TASK DETAILS:
Transcribe the records below exactly as they appear, omitting any pictures.

DATASET CONTENT:
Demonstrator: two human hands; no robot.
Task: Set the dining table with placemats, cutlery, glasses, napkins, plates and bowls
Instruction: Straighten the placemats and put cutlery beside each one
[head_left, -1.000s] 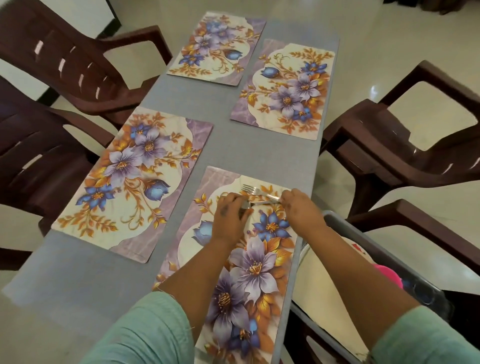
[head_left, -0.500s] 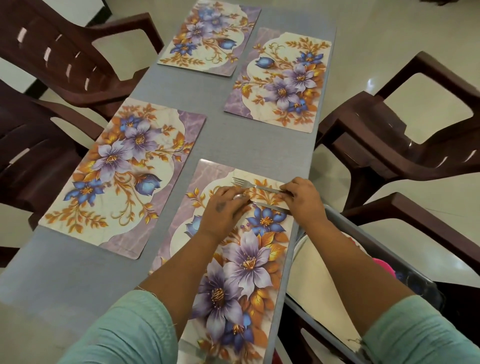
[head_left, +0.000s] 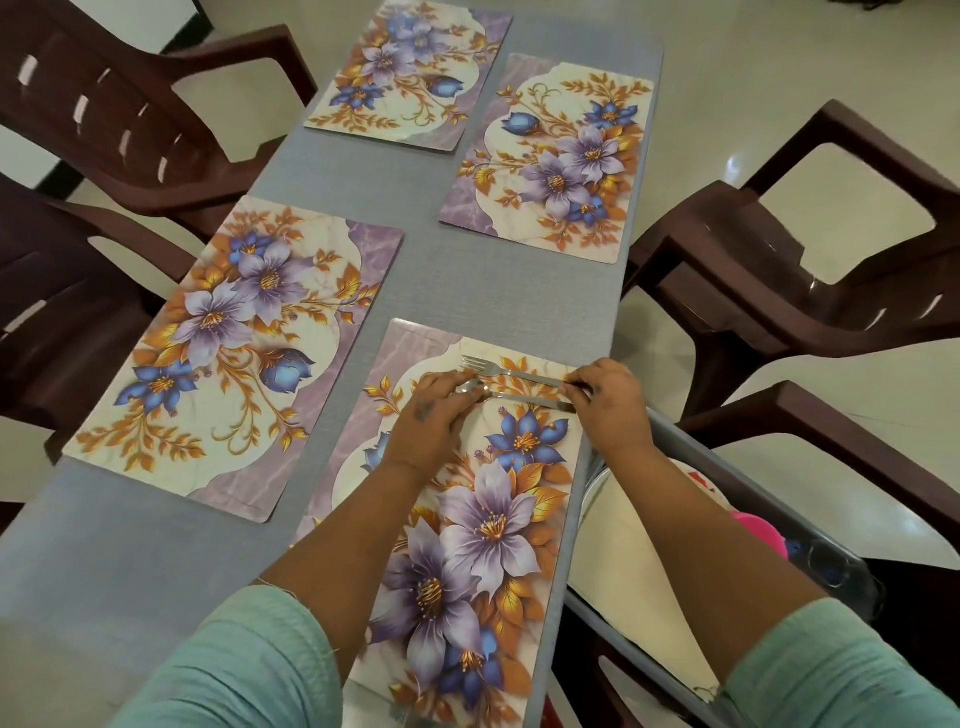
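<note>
We have the fork (head_left: 511, 370) and spoon (head_left: 498, 393) lying side by side across the near right placemat (head_left: 467, 519), long axes running toward the bench's right edge. Our right hand (head_left: 610, 402) pinches their handle ends; our left hand (head_left: 434, 415) rests curled on the spoon's bowl.

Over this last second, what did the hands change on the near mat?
The left hand slid left along the spoon and now rests at its bowl. The right hand holds both handle ends as before. The fork lies as it did, and all four mats stayed put.
</note>
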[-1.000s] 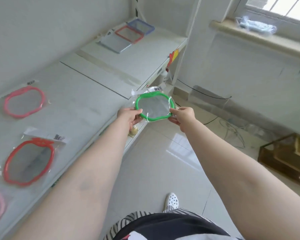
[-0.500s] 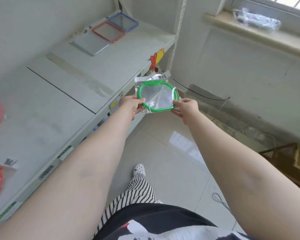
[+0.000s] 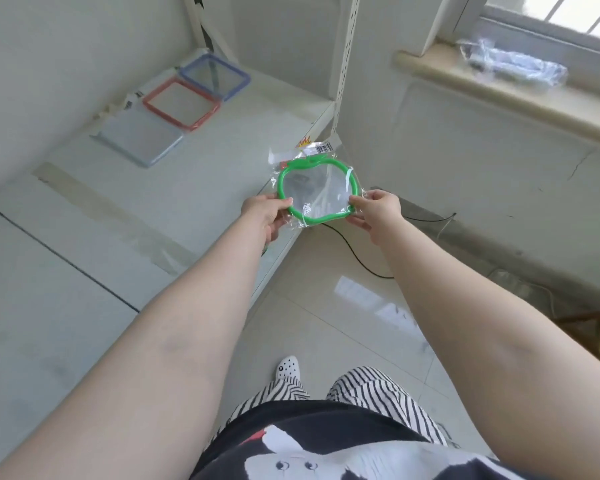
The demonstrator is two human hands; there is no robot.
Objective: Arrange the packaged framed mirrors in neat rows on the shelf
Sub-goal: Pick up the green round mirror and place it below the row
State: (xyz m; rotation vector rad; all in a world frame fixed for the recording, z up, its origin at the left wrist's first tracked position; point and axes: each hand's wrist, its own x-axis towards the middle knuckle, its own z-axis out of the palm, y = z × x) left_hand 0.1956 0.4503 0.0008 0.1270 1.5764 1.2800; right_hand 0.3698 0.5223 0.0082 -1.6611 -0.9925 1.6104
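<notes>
Green-framed packaged mirror pinched flat at opposite edges by left hand and right hand, likely squaring it for the shelf

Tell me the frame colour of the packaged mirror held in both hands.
Bright green frame, inside a clear plastic bag; the head view shows it clearly.

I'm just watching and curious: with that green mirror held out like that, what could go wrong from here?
Two risks, I think. The green mirror hangs past the shelf edge, over the hard floor; each hand's grip, left and right, pinches only the slippery wrapper and rim, so it might slip and break. Also, setting it down carelessly could nudge the overlapping red mirror, blue mirror and grey mirror out of row.
</notes>
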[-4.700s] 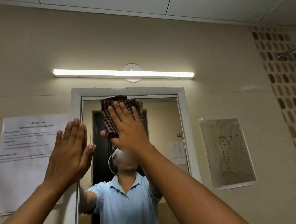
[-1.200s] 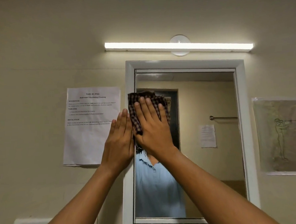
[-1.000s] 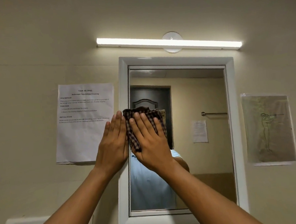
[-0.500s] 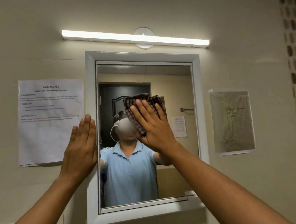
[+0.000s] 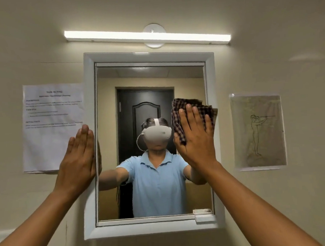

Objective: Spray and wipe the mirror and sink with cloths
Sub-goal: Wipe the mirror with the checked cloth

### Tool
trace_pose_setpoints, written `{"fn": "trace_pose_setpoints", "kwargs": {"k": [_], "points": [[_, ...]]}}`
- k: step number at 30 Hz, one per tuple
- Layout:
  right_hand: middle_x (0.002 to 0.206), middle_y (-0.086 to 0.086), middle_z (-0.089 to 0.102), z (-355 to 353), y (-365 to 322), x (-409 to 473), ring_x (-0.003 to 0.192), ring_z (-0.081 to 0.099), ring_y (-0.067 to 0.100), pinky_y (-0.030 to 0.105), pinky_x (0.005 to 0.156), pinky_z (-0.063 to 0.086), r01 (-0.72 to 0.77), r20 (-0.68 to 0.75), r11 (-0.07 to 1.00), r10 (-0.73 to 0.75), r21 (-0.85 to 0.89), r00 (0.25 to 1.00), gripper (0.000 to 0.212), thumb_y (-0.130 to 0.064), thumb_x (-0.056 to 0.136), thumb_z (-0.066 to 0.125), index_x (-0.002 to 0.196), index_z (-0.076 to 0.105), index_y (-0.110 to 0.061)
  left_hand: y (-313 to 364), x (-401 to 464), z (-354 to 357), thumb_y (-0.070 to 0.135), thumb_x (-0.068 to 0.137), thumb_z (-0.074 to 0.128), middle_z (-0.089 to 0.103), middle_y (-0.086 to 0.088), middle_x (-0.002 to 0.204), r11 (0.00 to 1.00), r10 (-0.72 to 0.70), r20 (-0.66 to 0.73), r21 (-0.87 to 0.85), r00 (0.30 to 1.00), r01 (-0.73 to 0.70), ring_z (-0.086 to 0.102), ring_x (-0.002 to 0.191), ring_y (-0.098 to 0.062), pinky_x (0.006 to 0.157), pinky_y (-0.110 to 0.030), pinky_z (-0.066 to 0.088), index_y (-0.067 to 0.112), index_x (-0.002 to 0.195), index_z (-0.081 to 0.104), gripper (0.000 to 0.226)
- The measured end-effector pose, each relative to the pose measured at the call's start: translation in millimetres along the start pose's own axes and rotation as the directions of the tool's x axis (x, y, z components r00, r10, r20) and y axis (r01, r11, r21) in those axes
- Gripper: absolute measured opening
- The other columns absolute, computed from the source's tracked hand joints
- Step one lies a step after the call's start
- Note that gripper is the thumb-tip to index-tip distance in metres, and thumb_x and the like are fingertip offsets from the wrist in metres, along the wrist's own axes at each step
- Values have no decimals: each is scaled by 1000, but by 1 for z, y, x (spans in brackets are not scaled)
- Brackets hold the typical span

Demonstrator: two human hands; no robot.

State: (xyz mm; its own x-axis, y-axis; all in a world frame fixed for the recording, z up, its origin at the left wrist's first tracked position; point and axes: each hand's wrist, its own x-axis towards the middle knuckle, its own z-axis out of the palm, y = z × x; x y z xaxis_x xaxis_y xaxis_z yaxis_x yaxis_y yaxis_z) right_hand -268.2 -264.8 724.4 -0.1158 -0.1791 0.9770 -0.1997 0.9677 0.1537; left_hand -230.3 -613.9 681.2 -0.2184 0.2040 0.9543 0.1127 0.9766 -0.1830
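Right hand (image 5: 194, 138) flat, fingers together, pressing checked cloth (image 5: 193, 111) on mirror (image 5: 150, 82); cloth now beside right frame edge, shifted right. Left hand (image 5: 78, 157) flat, fingers together, seemingly on left frame.

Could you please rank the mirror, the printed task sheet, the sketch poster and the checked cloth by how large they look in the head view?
1. Mirror
2. Printed task sheet
3. Sketch poster, nearly alike
4. Checked cloth, partly hidden

One head-worn camera faces the wall mirror (image 5: 151, 142) straight on, close (arm's reach), tilted slightly upward.
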Motion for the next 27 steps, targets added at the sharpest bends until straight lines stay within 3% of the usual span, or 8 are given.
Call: {"fn": "trace_pose_setpoints", "kwargs": {"k": [6,11,17,23,27], "points": [[167,11,8,6,-25,-41,154,5,28,56,121,13,-76,8,996,76,36,997,73,-44,98,41,159,13,-14,2,-9,3,14,92,40,4,-17,165,1000,-19,21,6,1000,19,9,152,-33,125,-42,7,4,156,4,74],[166,13,6,5,-53,-29,154,4,30,57,121,11,-144,41,989,143,29,989,73,-53,100,23,159,12,-11,1,-8,2,10,89,40,3,-17,165,1000,-16,47,-5,999,16,4,153,-30,124,-47,13,1,155,7,74],[166,16,5,12,-124,2,154,2,31,57,121,8,-38,66,998,35,48,997,77,-52,98,32,159,10,-10,-7,-12,2,13,95,36,4,-18,164,999,31,47,-42,998,-29,3,153,-28,125,-43,9,1,155,9,67],[167,13,-3,20,-206,22,154,-5,28,53,123,-1,117,97,986,-128,119,987,82,-55,97,34,159,5,-11,-11,-15,-2,22,100,24,6,-20,164,988,90,61,-134,994,-81,5,153,-28,123,-49,16,-1,154,10,61],[167,11,0,28,-223,15,154,-4,26,52,123,2,113,92,983,-127,142,988,81,-55,97,36,159,7,-11,-15,-21,-2,23,101,26,7,-19,164,977,96,51,-196,994,-85,5,153,-27,123,-49,15,0,155,11,61]]}}
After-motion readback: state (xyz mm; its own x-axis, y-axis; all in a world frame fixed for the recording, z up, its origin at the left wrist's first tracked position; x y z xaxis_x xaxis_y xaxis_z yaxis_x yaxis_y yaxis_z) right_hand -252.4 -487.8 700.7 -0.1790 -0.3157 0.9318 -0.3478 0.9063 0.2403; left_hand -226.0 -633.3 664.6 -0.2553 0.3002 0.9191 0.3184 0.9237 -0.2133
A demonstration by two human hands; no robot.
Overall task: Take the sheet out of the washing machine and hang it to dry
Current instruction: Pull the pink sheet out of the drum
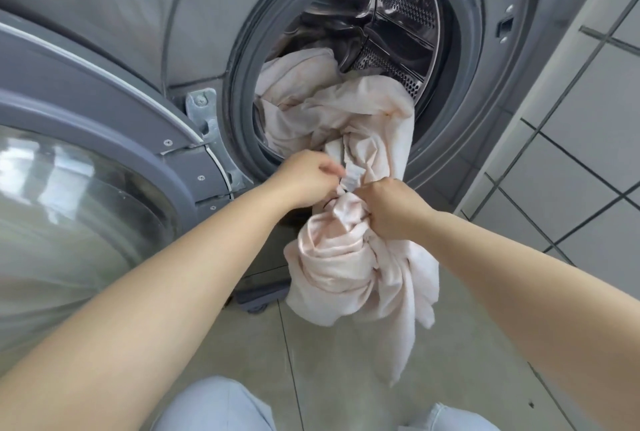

ANSWER FOR THE TASK:
Demonstrator: two human hands; no robot.
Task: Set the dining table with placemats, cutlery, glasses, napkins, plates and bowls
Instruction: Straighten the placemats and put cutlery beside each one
[head_left, -1.000s] 
[head_left, -0.500s] 
[head_left, +0.000s] 
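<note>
We have the fork (head_left: 511, 370) and spoon (head_left: 498, 393) lying side by side across the near right placemat (head_left: 467, 519), long axes running toward the bench's right edge. Our right hand (head_left: 610, 402) pinches their handle ends; our left hand (head_left: 434, 415) rests curled on the spoon's bowl.

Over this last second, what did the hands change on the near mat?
The left hand slid left along the spoon and now rests at its bowl. The right hand holds both handle ends as before. The fork lies as it did, and all four mats stayed put.
</note>
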[-1.000s] 
[-0.500s] 
[+0.000s] 
The demonstrator is two human hands; there is no robot.
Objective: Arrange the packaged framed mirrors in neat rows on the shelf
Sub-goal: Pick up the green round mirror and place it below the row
State: (xyz m; rotation vector rad; all in a world frame fixed for the recording, z up, its origin at the left wrist's first tracked position; point and axes: each hand's wrist, its own x-axis towards the middle knuckle, its own z-axis out of the palm, y = z × x) left_hand 0.1956 0.4503 0.0008 0.1270 1.5764 1.2800; right_hand 0.3698 0.5223 0.0082 -1.6611 -0.9925 1.6104
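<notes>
Green-framed packaged mirror pinched flat at opposite edges by left hand and right hand, likely squaring it for the shelf

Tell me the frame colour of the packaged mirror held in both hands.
Bright green frame, inside a clear plastic bag; the head view shows it clearly.

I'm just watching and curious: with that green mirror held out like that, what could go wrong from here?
Two risks, I think. The green mirror hangs past the shelf edge, over the hard floor; each hand's grip, left and right, pinches only the slippery wrapper and rim, so it might slip and break. Also, setting it down carelessly could nudge the overlapping red mirror, blue mirror and grey mirror out of row.
</notes>
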[-4.700s] 
[-1.200s] 
[-1.000s] 
[-0.500s] 
[+0.000s] 

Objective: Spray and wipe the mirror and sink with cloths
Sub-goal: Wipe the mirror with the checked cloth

### Tool
trace_pose_setpoints, written `{"fn": "trace_pose_setpoints", "kwargs": {"k": [_], "points": [[_, ...]]}}`
- k: step number at 30 Hz, one per tuple
- Layout:
  right_hand: middle_x (0.002 to 0.206), middle_y (-0.086 to 0.086), middle_z (-0.089 to 0.102), z (-355 to 353), y (-365 to 322), x (-409 to 473), ring_x (-0.003 to 0.192), ring_z (-0.081 to 0.099), ring_y (-0.067 to 0.100), pinky_y (-0.030 to 0.105), pinky_x (0.005 to 0.156), pinky_z (-0.063 to 0.086), r01 (-0.72 to 0.77), r20 (-0.68 to 0.75), r11 (-0.07 to 1.00), r10 (-0.73 to 0.75), r21 (-0.85 to 0.89), r00 (0.25 to 1.00), gripper (0.000 to 0.212), thumb_y (-0.130 to 0.064), thumb_x (-0.056 to 0.136), thumb_z (-0.066 to 0.125), index_x (-0.002 to 0.196), index_z (-0.076 to 0.105), index_y (-0.110 to 0.061)
  left_hand: y (-313 to 364), x (-401 to 464), z (-354 to 357), thumb_y (-0.070 to 0.135), thumb_x (-0.068 to 0.137), thumb_z (-0.074 to 0.128), middle_z (-0.089 to 0.103), middle_y (-0.086 to 0.088), middle_x (-0.002 to 0.204), r11 (0.00 to 1.00), r10 (-0.72 to 0.70), r20 (-0.66 to 0.73), r21 (-0.87 to 0.85), r00 (0.30 to 1.00), r01 (-0.73 to 0.70), ring_z (-0.086 to 0.102), ring_x (-0.002 to 0.191), ring_y (-0.098 to 0.062), pinky_x (0.006 to 0.157), pinky_y (-0.110 to 0.030), pinky_z (-0.066 to 0.088), index_y (-0.067 to 0.112), index_x (-0.002 to 0.195), index_z (-0.081 to 0.104), gripper (0.000 to 0.226)
- The measured end-effector pose, each relative to the pose measured at the call's start: translation in millimetres along the start pose's own axes and rotation as the directions of the tool's x axis (x, y, z components r00, r10, r20) and y axis (r01, r11, r21) in those axes
- Gripper: absolute measured opening
- The other columns absolute, computed from the source's tracked hand joints
- Step one lies a step after the call's start
- Note that gripper is the thumb-tip to index-tip distance in metres, and thumb_x and the like are fingertip offsets from the wrist in metres, along the wrist's own axes at each step
- Values have no decimals: each is scaled by 1000, but by 1 for z, y, x (spans in brackets are not scaled)
- Brackets hold the typical span

Demonstrator: two human hands; no robot.

State: (xyz mm; its own x-axis, y-axis; all in a world frame fixed for the recording, z up, its origin at the left wrist's first tracked position; point and axes: each hand's wrist, its own x-axis towards the middle knuckle, its own z-axis out of the palm, y = z × x; x y z xaxis_x xaxis_y xaxis_z yaxis_x yaxis_y yaxis_z) right_hand -268.2 -264.8 724.4 -0.1158 -0.1791 0.9770 -0.1997 0.9677 0.1537; left_hand -230.3 -613.9 681.2 -0.2184 0.2040 0.9543 0.1127 0.9766 -0.1830
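Right hand (image 5: 194, 138) flat, fingers together, pressing checked cloth (image 5: 193, 111) on mirror (image 5: 150, 82); cloth now beside right frame edge, shifted right. Left hand (image 5: 78, 157) flat, fingers together, seemingly on left frame.

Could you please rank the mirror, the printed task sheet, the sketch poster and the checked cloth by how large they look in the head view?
1. Mirror
2. Printed task sheet
3. Sketch poster, nearly alike
4. Checked cloth, partly hidden

One head-worn camera faces the wall mirror (image 5: 151, 142) straight on, close (arm's reach), tilted slightly upward.
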Motion for the next 27 steps, targets added at the sharpest bends until straight lines stay within 3% of the usual span, or 8 are given.
Call: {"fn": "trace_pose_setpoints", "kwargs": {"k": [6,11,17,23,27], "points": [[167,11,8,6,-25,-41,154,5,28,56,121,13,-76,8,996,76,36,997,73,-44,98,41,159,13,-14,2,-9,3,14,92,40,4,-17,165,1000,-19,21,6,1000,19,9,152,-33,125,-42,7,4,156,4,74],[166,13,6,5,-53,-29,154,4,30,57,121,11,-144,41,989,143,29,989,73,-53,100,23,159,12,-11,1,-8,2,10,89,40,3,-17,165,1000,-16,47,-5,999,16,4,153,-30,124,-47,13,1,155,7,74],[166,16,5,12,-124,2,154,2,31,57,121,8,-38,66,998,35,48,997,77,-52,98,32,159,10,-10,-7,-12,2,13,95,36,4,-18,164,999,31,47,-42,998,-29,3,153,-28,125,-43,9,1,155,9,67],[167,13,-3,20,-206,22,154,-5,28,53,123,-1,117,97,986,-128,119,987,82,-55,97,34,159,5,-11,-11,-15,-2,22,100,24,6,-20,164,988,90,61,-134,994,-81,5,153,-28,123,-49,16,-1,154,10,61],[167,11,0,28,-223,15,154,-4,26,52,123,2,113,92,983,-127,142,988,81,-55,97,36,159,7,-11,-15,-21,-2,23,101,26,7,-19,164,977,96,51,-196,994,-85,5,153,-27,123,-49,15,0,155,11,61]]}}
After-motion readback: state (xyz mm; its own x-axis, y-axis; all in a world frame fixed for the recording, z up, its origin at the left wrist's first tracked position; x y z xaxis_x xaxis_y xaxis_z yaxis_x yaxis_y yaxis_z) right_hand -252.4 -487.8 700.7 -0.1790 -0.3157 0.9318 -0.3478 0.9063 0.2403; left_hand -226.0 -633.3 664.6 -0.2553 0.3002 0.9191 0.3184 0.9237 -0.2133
A demonstration by two human hands; no robot.
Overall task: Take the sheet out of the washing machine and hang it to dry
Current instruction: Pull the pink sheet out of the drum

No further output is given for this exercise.